### Task brief
Print out the full listing exactly as it reads.
Start of Data section
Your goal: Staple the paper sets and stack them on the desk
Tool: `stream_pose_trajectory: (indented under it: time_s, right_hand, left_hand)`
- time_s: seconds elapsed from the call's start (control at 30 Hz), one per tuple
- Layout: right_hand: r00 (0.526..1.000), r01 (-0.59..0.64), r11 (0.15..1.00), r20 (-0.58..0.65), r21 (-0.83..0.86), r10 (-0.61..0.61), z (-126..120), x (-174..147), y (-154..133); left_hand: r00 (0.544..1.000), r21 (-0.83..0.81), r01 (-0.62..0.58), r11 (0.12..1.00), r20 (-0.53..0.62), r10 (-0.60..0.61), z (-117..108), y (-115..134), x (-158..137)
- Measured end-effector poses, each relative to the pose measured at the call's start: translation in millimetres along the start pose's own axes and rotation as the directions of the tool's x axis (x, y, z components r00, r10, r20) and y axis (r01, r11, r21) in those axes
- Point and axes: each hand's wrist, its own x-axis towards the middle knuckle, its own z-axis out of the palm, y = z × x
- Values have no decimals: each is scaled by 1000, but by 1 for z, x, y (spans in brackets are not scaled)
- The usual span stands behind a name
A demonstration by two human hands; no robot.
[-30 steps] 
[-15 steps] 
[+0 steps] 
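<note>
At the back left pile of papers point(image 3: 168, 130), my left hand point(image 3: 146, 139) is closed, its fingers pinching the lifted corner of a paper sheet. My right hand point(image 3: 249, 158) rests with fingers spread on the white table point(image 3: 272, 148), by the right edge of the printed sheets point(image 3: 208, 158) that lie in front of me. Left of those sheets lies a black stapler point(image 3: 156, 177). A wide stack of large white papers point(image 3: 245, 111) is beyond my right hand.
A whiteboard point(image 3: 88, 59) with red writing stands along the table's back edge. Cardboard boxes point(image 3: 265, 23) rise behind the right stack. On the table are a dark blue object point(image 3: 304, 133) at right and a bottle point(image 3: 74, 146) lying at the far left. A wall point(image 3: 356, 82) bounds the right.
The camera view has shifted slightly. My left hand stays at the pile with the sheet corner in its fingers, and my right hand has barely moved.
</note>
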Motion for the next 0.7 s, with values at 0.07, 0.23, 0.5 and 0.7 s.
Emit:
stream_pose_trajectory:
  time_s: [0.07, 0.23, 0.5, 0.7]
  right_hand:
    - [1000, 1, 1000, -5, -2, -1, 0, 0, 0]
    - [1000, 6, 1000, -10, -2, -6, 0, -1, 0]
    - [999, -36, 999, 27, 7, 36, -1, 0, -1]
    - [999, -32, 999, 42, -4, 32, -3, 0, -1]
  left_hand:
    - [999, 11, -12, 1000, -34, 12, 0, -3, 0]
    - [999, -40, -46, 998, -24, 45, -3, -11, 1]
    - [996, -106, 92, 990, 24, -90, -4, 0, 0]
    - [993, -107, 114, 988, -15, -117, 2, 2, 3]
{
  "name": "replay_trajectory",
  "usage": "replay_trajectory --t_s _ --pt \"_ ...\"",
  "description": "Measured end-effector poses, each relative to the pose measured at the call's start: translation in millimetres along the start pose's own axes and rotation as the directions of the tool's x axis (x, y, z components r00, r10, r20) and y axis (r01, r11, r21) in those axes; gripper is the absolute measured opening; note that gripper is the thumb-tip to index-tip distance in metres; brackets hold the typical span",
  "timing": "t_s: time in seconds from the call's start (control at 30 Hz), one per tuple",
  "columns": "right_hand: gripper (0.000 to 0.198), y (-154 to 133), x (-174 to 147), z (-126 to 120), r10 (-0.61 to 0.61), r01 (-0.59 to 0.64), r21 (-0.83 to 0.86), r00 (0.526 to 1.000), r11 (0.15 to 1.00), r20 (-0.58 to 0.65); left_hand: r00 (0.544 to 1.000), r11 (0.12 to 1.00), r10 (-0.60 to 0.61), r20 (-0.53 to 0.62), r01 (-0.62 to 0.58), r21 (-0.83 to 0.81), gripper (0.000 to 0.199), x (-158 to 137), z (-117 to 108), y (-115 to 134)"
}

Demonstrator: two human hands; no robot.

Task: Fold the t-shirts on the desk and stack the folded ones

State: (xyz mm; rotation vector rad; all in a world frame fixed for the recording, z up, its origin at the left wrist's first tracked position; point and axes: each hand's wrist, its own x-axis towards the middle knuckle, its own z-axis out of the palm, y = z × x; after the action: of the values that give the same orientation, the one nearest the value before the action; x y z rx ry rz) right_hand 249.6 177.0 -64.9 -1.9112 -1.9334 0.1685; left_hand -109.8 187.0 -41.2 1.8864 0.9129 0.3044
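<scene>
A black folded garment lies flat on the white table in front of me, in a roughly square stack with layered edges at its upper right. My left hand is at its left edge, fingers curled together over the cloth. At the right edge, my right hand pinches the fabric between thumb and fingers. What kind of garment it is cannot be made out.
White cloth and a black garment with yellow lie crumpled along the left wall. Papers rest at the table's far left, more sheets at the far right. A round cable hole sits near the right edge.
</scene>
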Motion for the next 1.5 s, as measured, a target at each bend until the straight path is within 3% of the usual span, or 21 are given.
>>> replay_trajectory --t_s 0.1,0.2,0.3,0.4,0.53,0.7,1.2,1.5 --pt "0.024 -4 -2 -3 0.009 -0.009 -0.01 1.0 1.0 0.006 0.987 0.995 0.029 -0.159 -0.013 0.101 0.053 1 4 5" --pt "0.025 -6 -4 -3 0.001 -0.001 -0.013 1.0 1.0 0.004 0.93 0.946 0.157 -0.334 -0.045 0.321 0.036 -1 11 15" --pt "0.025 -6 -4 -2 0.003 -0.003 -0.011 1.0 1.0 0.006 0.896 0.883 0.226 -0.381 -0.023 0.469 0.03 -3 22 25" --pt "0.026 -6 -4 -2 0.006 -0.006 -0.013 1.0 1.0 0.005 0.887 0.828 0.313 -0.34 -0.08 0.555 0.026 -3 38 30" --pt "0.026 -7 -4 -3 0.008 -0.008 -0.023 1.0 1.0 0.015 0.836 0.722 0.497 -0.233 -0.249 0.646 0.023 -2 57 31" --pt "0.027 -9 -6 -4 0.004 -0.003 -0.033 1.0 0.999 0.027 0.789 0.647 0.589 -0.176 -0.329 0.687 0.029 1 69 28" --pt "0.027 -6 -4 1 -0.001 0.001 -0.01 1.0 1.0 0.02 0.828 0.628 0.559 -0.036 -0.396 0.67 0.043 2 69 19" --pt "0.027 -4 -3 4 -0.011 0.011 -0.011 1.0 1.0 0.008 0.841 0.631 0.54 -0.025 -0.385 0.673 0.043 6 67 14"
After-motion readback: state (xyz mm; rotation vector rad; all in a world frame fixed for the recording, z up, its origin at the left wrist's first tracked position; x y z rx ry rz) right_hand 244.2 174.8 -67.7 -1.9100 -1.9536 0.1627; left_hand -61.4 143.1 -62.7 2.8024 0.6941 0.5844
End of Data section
### Answer for the task
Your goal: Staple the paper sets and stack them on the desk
Tool: `stream_pose_trajectory: (indented under it: time_s, right_hand, left_hand)`
- time_s: seconds elapsed from the call's start (control at 30 Hz), one per tuple
- Layout: right_hand: r00 (0.526..1.000), r01 (-0.59..0.64), r11 (0.15..1.00), r20 (-0.58..0.65), r21 (-0.83..0.86), r10 (-0.61..0.61), z (-126..120), x (-174..147), y (-154..133); left_hand: r00 (0.544..1.000), r21 (-0.83..0.81), r01 (-0.62..0.58), r11 (0.12..1.00), r20 (-0.53..0.62), r10 (-0.60..0.61), z (-117..108), y (-115..134), x (-158..137)
- Measured end-effector poses, each relative to the pose measured at the call's start: translation in millimetres along the start pose's own axes and rotation as the directions of the tool's x axis (x, y, z components r00, r10, r20) and y axis (r01, r11, r21) in those axes
- Point and axes: each hand's wrist, its own x-axis towards the middle knuckle, its own z-axis out of the palm, y = z × x
- Values have no decimals: each is scaled by 1000, but by 1 for z, x, y (spans in brackets are not scaled)
- The usual span stands behind a name
A demonstration by two human hands; no robot.
[-30 steps] 
[-15 steps] 
[+0 steps] 
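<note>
At the back left pile of papers point(image 3: 168, 130), my left hand point(image 3: 146, 139) is closed, its fingers pinching the lifted corner of a paper sheet. My right hand point(image 3: 249, 158) rests with fingers spread on the white table point(image 3: 272, 148), by the right edge of the printed sheets point(image 3: 208, 158) that lie in front of me. Left of those sheets lies a black stapler point(image 3: 156, 177). A wide stack of large white papers point(image 3: 245, 111) is beyond my right hand.
A whiteboard point(image 3: 88, 59) with red writing stands along the table's back edge. Cardboard boxes point(image 3: 265, 23) rise behind the right stack. On the table are a dark blue object point(image 3: 304, 133) at right and a bottle point(image 3: 74, 146) lying at the far left. A wall point(image 3: 356, 82) bounds the right.
The camera view has shifted slightly. My left hand stays at the pile with the sheet corner in its fingers, and my right hand has barely moved.
</note>
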Motion for the next 0.7 s, with values at 0.07, 0.23, 0.5 and 0.7 s.
Emit:
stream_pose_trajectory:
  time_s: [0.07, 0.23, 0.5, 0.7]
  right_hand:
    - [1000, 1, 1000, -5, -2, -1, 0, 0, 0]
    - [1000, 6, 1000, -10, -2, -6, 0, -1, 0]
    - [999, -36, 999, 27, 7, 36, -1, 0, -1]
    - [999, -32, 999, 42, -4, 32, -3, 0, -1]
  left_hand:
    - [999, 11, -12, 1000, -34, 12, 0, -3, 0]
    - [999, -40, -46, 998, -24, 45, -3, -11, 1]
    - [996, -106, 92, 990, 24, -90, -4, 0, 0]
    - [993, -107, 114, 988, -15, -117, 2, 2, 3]
{
  "name": "replay_trajectory",
  "usage": "replay_trajectory --t_s _ --pt \"_ ...\"",
  "description": "Measured end-effector poses, each relative to the pose measured at the call's start: translation in millimetres along the start pose's own axes and rotation as the directions of the tool's x axis (x, y, z components r00, r10, r20) and y axis (r01, r11, r21) in those axes; gripper is the absolute measured opening; note that gripper is the thumb-tip to index-tip distance in metres; brackets hold the typical span",
  "timing": "t_s: time in seconds from the call's start (control at 30 Hz), one per tuple",
  "columns": "right_hand: gripper (0.000 to 0.198), y (-154 to 133), x (-174 to 147), z (-126 to 120), r10 (-0.61 to 0.61), r01 (-0.59 to 0.64), r21 (-0.83 to 0.86), r00 (0.526 to 1.000), r11 (0.15 to 1.00), r20 (-0.58 to 0.65); left_hand: r00 (0.544 to 1.000), r11 (0.12 to 1.00), r10 (-0.60 to 0.61), r20 (-0.53 to 0.62), r01 (-0.62 to 0.58), r21 (-0.83 to 0.81), gripper (0.000 to 0.199), x (-158 to 137), z (-117 to 108), y (-115 to 134)"
}

Demonstrator: two human hands; no robot.

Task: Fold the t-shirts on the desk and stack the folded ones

State: (xyz mm; rotation vector rad; all in a world frame fixed for the recording, z up, its origin at the left wrist's first tracked position; point and axes: each hand's wrist, its own x-axis towards the middle knuckle, its own z-axis out of the palm, y = z × x; after the action: of the values that give the same orientation, the one nearest the value before the action; x y z rx ry rz) right_hand 249.6 177.0 -64.9 -1.9112 -1.9334 0.1685; left_hand -109.8 187.0 -41.2 1.8864 0.9129 0.3044
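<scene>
A black folded garment lies flat on the white table in front of me, in a roughly square stack with layered edges at its upper right. My left hand is at its left edge, fingers curled together over the cloth. At the right edge, my right hand pinches the fabric between thumb and fingers. What kind of garment it is cannot be made out.
White cloth and a black garment with yellow lie crumpled along the left wall. Papers rest at the table's far left, more sheets at the far right. A round cable hole sits near the right edge.
</scene>
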Motion for the next 1.5 s, as measured, a target at each bend until the straight path is within 3% of the usual span, or 21 are given.
>>> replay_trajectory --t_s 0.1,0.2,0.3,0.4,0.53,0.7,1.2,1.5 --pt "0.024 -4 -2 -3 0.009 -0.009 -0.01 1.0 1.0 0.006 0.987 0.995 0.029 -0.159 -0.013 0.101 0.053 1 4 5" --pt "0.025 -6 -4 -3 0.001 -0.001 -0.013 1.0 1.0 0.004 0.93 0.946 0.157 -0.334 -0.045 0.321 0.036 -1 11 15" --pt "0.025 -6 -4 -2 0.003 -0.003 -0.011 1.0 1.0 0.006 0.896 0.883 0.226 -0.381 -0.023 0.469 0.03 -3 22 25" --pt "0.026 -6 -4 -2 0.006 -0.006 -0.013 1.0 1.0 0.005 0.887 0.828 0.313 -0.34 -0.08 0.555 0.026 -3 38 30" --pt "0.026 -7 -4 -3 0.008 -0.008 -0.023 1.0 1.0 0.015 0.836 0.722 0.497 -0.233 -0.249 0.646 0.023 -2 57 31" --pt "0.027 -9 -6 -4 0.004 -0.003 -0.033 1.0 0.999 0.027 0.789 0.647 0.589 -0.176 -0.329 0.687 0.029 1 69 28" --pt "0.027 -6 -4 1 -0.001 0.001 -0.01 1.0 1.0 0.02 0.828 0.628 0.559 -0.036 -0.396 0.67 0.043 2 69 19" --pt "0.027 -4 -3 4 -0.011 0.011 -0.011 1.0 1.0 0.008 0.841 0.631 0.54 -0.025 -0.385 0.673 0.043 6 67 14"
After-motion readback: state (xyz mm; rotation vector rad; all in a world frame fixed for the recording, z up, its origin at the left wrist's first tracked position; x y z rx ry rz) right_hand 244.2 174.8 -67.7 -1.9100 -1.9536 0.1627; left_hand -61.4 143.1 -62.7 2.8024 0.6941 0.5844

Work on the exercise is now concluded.